I remember one day I will see [Srinivasa Ramanujan] when he fell ill in Putni. I rode in taxi number 1729 and noted that the number seemed rather boring to me, and I hoped that this was not an unfavorable omen. βNo,β he replied, βthis is a very interesting number, this is the smallest number expressed as the sum of two cubes in two different ways.β [G. H. Hardy, as stated in "1729 (Number)" ]
In "Math Wrath," Joseph Tartakovsky says of this feat: "So what? Give me two minutes and the clock of my calculator, and I will do the same without any small gray cells." I donβt know how Mr. Tartakovsky will execute this proof on a calculator, but my next function is a scheme that lists numbers starting with 1 and stops when it finds a number that is expressed in two separately, summing the cubes of two positive numbers. And that really returns 1729.

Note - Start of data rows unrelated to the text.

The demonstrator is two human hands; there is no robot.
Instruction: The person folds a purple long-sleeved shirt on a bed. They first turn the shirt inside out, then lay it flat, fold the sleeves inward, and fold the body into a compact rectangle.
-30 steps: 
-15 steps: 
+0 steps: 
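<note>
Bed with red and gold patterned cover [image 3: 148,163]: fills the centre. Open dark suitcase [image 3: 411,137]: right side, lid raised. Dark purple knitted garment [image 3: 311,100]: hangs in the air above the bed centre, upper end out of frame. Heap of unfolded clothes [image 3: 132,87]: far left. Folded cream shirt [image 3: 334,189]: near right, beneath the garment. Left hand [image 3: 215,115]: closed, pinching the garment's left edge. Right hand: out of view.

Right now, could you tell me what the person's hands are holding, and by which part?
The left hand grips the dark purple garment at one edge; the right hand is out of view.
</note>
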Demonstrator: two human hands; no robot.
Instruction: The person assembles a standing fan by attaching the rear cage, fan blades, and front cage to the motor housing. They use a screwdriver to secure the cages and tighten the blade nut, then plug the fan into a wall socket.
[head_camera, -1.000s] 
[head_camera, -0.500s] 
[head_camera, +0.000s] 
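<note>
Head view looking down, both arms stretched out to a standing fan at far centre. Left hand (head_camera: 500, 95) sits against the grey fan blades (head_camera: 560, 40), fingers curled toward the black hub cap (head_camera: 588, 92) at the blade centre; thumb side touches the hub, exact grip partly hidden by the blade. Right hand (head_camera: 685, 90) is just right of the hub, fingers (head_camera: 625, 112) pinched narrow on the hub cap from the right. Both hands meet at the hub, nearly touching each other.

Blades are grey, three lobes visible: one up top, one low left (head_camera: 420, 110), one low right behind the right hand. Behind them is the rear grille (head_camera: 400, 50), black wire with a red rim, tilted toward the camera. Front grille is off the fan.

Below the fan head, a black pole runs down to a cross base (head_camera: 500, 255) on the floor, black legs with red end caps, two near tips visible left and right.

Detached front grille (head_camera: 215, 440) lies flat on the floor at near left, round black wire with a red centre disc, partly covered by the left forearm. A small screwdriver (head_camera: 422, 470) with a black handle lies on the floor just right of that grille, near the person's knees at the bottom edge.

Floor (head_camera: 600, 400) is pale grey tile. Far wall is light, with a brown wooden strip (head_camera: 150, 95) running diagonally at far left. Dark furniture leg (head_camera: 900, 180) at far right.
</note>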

There are two areas where I would appreciate an improvement. One area, being new to scheme, style, and idiom. Another area around calculations. SISC does not return exact numbers for roots, even when they may be. For example (expt 27 1/3) gives 2.999999999999999996. But I repeat exactly when cubing the exact number, (expt 3 3) gives 27 . my solution was to get the exact floor of the cube root and then check against the floor cube and the floor cube plus one, considering it a coincidence if they match. This decision seems erratic and intractable. Is there an easier way?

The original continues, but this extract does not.